The Sacramento Bee has named Ruth Shim one of the “Top 20 Black Change Makers.”
Shim is a professor of clinical psychiatry and associate dean of diverse and inclusive education at UC Davis School of Medicine.
UC Davis Chancellor Gary S. May nominated Shim. “Shim has devoted her career to addressing structural barriers to health equity and health outcomes, especially for patients in traditionally underserved communities,” May said.
The profiles of all 20 honorees are available online.
In her acceptance video, Shim says that she’s inspired by the students at the UC Davis School of Medicine.
“We have one of the most diverse medical schools in the country. Because we have students who come from all sorts of backgrounds, they have a desire to improve medicine to make things better in their communities. Because they have such drive and passion, it inspires me to bring all of my drive and passion to the work that I do,” Shim said.
Shim became interested in mental health at a young age. She noticed the health disparities between Black and white people when she was a student at Emory University. It inspired her to become a psychiatrist and address mental health disparities and inequities.
Shim earned a Master of Public Health degree, specializing in health policy from the Rollins School of Public Health at Emory University and an M.D. from Emory University School of Medicine. She joined the UC Davis faculty in 2017.
“Dr.

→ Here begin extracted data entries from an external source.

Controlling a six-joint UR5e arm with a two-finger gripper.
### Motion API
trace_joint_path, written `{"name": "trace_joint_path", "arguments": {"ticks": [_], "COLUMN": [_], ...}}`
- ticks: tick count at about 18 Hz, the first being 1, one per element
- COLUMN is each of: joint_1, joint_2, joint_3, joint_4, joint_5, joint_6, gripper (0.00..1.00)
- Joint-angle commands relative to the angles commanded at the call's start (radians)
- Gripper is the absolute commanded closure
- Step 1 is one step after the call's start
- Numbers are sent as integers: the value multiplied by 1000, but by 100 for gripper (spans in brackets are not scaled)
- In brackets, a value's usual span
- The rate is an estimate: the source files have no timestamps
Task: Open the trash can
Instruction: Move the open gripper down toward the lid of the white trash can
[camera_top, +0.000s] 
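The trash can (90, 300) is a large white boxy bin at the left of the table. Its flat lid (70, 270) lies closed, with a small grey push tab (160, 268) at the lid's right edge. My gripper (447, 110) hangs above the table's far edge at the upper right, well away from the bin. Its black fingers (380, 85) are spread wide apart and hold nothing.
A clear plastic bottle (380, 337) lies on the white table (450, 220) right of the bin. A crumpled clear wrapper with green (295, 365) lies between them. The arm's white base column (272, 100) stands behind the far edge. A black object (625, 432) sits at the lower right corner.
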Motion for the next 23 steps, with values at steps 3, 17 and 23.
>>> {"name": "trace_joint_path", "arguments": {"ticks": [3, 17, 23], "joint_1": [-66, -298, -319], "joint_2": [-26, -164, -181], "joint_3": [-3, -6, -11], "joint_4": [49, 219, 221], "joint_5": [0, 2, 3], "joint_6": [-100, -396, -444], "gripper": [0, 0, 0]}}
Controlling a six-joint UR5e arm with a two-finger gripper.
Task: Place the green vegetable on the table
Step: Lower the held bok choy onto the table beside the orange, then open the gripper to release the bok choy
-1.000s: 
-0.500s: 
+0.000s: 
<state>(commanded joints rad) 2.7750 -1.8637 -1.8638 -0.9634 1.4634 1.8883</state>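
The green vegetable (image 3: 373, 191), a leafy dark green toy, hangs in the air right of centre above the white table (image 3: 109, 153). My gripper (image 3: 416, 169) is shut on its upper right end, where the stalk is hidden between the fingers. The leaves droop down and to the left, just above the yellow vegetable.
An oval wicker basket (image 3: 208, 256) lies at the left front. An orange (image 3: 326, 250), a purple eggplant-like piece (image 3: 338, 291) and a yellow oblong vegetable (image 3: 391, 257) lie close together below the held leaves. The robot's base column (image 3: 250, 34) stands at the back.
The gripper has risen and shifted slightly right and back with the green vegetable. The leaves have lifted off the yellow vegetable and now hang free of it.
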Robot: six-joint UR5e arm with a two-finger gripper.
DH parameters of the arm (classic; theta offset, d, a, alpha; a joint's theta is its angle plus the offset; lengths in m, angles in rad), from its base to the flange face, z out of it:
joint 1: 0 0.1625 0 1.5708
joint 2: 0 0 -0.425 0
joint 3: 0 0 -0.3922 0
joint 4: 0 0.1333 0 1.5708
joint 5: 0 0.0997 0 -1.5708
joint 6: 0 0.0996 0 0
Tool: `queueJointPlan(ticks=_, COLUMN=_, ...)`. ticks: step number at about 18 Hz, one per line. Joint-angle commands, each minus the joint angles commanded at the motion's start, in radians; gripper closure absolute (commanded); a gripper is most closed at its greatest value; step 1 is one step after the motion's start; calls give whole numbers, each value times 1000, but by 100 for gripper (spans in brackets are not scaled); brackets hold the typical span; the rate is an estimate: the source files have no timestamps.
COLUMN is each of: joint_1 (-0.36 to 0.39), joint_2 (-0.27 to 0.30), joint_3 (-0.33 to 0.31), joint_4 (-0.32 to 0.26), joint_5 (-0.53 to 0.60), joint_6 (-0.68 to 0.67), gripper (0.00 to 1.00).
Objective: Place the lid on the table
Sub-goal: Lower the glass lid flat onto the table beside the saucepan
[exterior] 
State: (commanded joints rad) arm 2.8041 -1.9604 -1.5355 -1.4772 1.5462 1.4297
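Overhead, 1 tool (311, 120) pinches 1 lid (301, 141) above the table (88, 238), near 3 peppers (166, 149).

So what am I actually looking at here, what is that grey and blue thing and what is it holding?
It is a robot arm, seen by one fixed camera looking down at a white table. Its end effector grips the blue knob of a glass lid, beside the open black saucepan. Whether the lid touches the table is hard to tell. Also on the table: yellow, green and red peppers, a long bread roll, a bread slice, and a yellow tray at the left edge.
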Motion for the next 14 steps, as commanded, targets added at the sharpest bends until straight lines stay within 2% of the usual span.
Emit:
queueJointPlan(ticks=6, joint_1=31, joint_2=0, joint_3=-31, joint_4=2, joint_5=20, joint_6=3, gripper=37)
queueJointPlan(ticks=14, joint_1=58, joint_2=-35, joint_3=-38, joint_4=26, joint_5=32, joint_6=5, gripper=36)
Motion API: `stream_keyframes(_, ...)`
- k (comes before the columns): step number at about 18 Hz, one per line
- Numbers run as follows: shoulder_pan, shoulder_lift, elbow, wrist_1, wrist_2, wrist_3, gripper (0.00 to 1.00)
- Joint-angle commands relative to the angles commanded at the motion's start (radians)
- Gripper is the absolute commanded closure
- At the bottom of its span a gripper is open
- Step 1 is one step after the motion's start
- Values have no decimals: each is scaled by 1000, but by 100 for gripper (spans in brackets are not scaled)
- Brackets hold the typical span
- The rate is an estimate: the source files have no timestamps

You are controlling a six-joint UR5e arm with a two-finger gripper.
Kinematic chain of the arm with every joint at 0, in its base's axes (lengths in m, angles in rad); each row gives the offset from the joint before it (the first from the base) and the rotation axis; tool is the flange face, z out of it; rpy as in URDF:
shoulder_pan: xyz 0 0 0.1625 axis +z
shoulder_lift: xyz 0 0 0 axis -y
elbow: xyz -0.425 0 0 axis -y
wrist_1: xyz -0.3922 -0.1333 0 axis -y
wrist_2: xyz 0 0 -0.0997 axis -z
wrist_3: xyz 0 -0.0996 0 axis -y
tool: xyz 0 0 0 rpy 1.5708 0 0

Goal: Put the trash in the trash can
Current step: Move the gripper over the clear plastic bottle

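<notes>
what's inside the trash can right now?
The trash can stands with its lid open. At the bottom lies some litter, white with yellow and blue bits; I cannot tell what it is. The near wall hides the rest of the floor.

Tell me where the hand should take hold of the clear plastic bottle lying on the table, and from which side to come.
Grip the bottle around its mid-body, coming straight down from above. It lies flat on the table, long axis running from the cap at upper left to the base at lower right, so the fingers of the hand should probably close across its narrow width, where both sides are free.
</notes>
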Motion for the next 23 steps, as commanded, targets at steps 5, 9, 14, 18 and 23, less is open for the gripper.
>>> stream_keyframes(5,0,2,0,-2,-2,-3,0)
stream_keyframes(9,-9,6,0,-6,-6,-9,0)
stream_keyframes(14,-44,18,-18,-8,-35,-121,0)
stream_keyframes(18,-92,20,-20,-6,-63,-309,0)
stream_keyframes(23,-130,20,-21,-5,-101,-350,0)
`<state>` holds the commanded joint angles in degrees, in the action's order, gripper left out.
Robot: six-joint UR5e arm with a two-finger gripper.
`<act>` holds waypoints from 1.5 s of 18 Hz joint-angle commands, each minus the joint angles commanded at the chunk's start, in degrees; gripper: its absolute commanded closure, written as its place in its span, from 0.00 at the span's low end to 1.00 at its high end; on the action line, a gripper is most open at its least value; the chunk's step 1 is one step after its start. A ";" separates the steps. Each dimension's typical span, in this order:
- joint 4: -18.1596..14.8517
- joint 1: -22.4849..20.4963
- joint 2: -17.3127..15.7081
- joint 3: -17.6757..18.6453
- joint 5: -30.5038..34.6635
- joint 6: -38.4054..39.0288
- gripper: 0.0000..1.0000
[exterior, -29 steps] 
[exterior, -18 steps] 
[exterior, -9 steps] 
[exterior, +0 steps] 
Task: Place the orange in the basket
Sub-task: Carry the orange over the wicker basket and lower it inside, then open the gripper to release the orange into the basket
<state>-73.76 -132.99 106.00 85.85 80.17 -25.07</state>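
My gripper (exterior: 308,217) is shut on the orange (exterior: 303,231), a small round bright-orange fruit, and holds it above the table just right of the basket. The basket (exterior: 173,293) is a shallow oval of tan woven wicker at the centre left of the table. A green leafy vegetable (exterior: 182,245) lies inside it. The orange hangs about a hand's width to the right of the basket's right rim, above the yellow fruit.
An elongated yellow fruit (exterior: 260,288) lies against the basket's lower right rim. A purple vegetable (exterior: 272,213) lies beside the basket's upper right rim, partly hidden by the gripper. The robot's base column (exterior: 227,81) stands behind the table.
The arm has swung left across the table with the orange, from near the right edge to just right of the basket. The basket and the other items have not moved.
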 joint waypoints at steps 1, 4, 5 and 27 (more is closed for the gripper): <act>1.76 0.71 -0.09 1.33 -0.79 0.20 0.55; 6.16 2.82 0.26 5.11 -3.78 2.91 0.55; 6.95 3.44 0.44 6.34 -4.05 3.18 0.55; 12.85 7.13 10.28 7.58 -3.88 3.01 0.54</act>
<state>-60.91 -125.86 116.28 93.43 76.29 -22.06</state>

Shim’s leadership of the department’s Diversity Advisory Committee has been seminal in creating the holistic review process for our residency program — the members of which will form the psychiatric workforce for California, addressing the mental health crisis in our region and our State,” said Helen C. Kales, the Joe P. Tupin Endowed Professor and chair of the Department of Psychiatry and Behavioral Sciences.
Shim is also the Luke and Grace Kim Endowed Professor of Cultural Psychiatry, which informs her thinking about mental health care in our communities.
“I am always considering the role culture plays in mental health and psychiatry and how these things show up in our communities,” Shim said.
She hopes to improve the quality and access of mental health services for communities that are oppressed and marginalized. Shim is working to address policies at the local, state and national levels to combine equity and justice in U.S. medical schools.